Bunun yanında hızla değişen teknoloji, mobil çalışma konusunda bize daha fazla olanak sağlarken günümüz çalışanı; çalışmak istediği yeri, zamanı ve kimlerle çalışacağını kendisi tayin ediyor. Bu bağlamda, hareket temelli çalışma (activity-based working), esnek ofis (agile office), ev ofis (home office) kavramları ile karşımıza çıkan yeni nesil çalışma dünyası içinde teknoloji, olmazsa olmaz bir öneme sahip. Sürecin doğal akışı içinde de teknoloji ve teknolojik olarak bağlı olma, bağlı kalma kavramları önemini artırarak tasarım içindeki etkinliğini sürdürüyor.

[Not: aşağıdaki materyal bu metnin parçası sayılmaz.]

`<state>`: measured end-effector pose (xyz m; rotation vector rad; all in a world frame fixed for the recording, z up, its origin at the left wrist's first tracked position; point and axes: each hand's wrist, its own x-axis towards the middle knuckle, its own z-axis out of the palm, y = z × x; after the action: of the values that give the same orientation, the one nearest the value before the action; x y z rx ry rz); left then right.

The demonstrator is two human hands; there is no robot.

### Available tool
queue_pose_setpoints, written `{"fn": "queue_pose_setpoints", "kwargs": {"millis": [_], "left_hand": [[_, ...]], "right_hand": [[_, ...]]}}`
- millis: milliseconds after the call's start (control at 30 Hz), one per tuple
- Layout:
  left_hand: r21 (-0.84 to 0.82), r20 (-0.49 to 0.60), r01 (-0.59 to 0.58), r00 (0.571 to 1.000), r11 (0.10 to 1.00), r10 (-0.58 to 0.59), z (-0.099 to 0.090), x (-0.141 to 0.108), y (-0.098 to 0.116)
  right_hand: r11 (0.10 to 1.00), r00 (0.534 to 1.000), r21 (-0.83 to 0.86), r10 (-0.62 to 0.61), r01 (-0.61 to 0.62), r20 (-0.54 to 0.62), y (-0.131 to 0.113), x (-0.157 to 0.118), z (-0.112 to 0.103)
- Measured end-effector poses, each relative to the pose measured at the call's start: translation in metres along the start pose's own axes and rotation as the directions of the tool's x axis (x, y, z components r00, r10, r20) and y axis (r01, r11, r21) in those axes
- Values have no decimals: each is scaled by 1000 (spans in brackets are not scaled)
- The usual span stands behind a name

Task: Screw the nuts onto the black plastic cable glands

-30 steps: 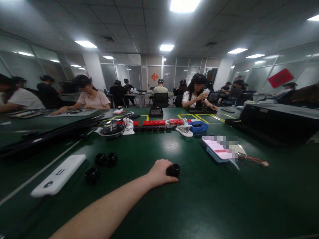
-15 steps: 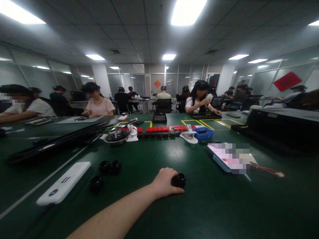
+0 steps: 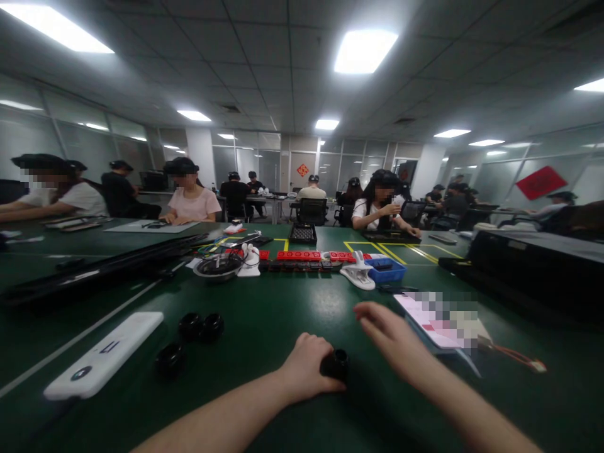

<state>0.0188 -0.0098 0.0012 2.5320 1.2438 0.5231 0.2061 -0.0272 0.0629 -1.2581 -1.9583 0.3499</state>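
My left hand (image 3: 309, 368) is wrapped around a small round black part (image 3: 340, 362) with a hollow top, which rests on the green table (image 3: 264, 409). To its right, my right hand (image 3: 387, 336) hangs over the table with its fingers stretched out and nothing in them. It is apart from the black part and near a pink-and-white sheet (image 3: 431, 324). At the left, three similar black round parts stand together: one in front (image 3: 170, 360), one behind it (image 3: 190, 326), and one to the right (image 3: 212, 326).
A white power bank-like device (image 3: 106, 355) lies at the left. Farther back are a long black bar (image 3: 117, 264), a coil of cable (image 3: 219, 264), a white clamp (image 3: 359, 272), red blocks (image 3: 297, 255) and a blue bin (image 3: 387, 270). Other people sit around the room.
My right hand has come into view from the right, reaching over the table. My left hand still holds the black part. The camera view has tilted slightly upward.
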Motion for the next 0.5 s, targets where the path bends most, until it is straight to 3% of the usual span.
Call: {"fn": "queue_pose_setpoints", "kwargs": {"millis": [100, 233, 400, 500], "left_hand": [[6, -17, 40, 999, 999, -40, 1, 1, 2], [59, -76, 138, 988, 989, -133, 2, 2, 1], [56, -99, 208, 974, 976, -202, 0, 2, -6], [11, -70, 224, 972, 975, -223, 0, 4, -10]], "right_hand": [[992, 988, -111, 68, -53, 140, 0, -7, 26], [967, 972, -255, 81, -22, 223, 3, -9, 52], [989, 944, -103, -66, 105, 323, 10, -4, 56], [985, 946, -88, -114, 147, 305, 19, -4, 60]]}}
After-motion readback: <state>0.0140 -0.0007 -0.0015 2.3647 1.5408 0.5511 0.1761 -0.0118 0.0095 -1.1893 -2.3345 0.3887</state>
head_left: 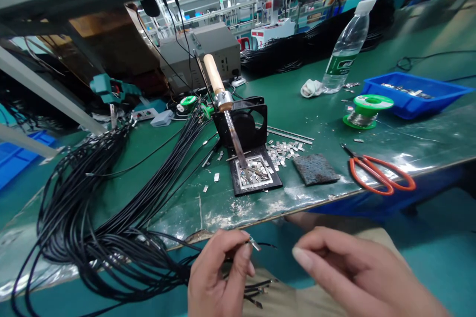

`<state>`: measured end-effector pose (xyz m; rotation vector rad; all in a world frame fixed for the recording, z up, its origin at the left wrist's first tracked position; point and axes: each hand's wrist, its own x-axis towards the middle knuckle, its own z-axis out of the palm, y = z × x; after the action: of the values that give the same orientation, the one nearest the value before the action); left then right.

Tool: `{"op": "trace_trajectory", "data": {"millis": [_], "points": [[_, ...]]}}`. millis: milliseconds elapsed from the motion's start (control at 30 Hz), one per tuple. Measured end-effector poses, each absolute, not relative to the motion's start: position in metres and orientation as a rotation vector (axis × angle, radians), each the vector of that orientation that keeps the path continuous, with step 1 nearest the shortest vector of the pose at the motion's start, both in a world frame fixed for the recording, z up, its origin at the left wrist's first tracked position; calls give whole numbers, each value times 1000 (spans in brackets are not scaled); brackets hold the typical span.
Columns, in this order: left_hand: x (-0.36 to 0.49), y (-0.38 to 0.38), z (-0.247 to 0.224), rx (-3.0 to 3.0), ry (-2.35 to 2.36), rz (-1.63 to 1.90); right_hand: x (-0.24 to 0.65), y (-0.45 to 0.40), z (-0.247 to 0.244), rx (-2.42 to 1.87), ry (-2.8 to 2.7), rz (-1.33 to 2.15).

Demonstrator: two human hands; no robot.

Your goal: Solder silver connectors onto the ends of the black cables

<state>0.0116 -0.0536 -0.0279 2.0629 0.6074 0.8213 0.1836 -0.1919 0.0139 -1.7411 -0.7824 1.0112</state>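
Note:
Below the bench edge, my left hand [223, 275] pinches a small metal connector [255, 243] at the tip of a black cable. More black cable ends [260, 287] hang beneath that hand. To its right, my right hand [342, 267] has thumb and index finger close together; whether anything tiny is between them cannot be made out. A soldering iron [235, 138] with a wooden handle leans tip-down over a black tray [238, 191] of small metal pieces. Behind it stands a black fan [243, 126]. Loose metal pieces [284, 152] lie beside the tray.
Black cable bundles [148, 198] cover the bench's left side. To the right are a sponge [316, 169], orange-handled scissors [383, 173], a solder spool [366, 111], a blue bin [420, 101] and a water bottle [347, 49]. The green bench's front edge [290, 213] runs above my hands.

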Motion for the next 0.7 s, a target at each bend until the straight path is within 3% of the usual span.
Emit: {"op": "trace_trajectory", "data": {"millis": [700], "points": [[11,-52,-27,2189,651,895,152,-158,-5,-1553,-849,1152]]}}
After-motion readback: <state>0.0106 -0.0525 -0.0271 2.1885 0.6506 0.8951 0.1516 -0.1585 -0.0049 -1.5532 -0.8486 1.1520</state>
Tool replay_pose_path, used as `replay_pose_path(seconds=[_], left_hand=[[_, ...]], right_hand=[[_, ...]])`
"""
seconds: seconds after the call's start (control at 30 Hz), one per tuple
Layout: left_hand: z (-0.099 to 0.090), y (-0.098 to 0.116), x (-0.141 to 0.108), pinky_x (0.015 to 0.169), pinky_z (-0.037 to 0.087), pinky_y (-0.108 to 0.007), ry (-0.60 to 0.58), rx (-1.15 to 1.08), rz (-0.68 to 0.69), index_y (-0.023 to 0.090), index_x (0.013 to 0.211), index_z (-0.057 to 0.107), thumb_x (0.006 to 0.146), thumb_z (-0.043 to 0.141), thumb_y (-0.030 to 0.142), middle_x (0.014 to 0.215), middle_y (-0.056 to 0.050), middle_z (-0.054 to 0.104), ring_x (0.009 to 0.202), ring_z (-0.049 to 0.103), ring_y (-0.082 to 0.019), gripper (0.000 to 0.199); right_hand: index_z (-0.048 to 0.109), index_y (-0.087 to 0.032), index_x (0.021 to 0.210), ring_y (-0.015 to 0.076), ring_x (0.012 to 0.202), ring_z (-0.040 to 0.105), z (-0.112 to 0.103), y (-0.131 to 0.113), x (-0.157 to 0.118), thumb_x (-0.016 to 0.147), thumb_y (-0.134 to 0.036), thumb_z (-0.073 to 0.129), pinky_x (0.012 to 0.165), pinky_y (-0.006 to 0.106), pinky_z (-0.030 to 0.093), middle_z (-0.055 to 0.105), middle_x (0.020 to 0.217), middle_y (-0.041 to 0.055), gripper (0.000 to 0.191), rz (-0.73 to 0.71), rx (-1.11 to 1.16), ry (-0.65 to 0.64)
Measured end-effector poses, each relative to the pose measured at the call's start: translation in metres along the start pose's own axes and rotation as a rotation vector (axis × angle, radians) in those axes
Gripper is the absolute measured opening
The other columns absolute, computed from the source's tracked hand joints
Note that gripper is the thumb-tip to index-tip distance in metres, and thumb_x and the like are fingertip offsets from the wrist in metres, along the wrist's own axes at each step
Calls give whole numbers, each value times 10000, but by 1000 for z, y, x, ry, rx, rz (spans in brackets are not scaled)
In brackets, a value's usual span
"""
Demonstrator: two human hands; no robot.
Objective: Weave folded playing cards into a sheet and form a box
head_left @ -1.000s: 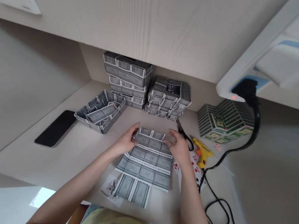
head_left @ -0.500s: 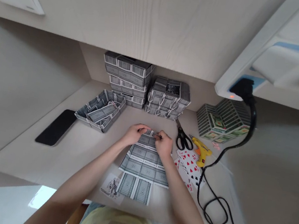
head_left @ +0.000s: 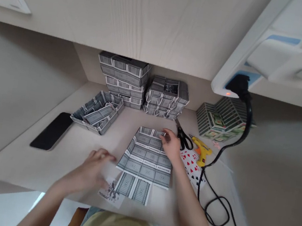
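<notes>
A shallow tray-like sheet of joined playing cards (head_left: 144, 154), backs showing, lies in front of me with its far and left edges folded up. Two cards (head_left: 133, 188) extend flat from its near edge. My right hand (head_left: 171, 146) is at the far right corner, its thumb and fingers closed on the edge. My left hand (head_left: 88, 170), slightly blurred, is off the sheet to the left with its fingers apart. Beneath its thumb side lies a single card with a dark picture (head_left: 112, 194).
Scissors (head_left: 185, 139), a yellow glue gun (head_left: 202, 150), loose face-up cards (head_left: 191, 164) and a black cable (head_left: 219, 211) lie at right. Card boxes (head_left: 166, 100) are stacked behind. An open card box (head_left: 104, 119) and a phone (head_left: 52, 131) are at left.
My left hand has let go of the sheet's far edge and moved left and toward me. My right hand stays near the far edge, now at its right corner.
</notes>
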State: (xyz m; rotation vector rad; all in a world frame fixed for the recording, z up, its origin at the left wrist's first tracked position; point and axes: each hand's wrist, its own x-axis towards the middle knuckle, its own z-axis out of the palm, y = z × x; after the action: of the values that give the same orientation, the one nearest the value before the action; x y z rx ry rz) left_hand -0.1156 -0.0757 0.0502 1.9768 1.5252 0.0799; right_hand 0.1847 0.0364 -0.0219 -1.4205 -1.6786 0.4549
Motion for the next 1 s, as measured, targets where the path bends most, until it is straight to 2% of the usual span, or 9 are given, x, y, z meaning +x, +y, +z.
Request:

Bir süredir projelere de girmeye başlamış olan, toplantı rezervasyon sistemlerinden, yükseklik ayarlı çalışma masalarına, informal çalışma alanlarından, sessiz odalara kadar birçok mekan ve ürün, gelişen teknoloji ile şekilleniyor. Çalışanlar artık ne kadar özgür olurlarsa o derece verimli ve kısa sürede çalışmalarını tamamlayabiliyor. Bu da çalışanların mutluluklarını, kuruma bağlılıklarını olumlu yönde etkilerken, o firmadaki üretkenlik ve verimin de artmasına yardımcı oluyor. Sonuç olarak geleceğin ofisi, birlikte çalışan farklı nesillerin ihtiyaç ve beklentilerini dikkate alırken; konsantrasyon, iletişim, iş birliği ve fikir üretimine öncelik veriyor.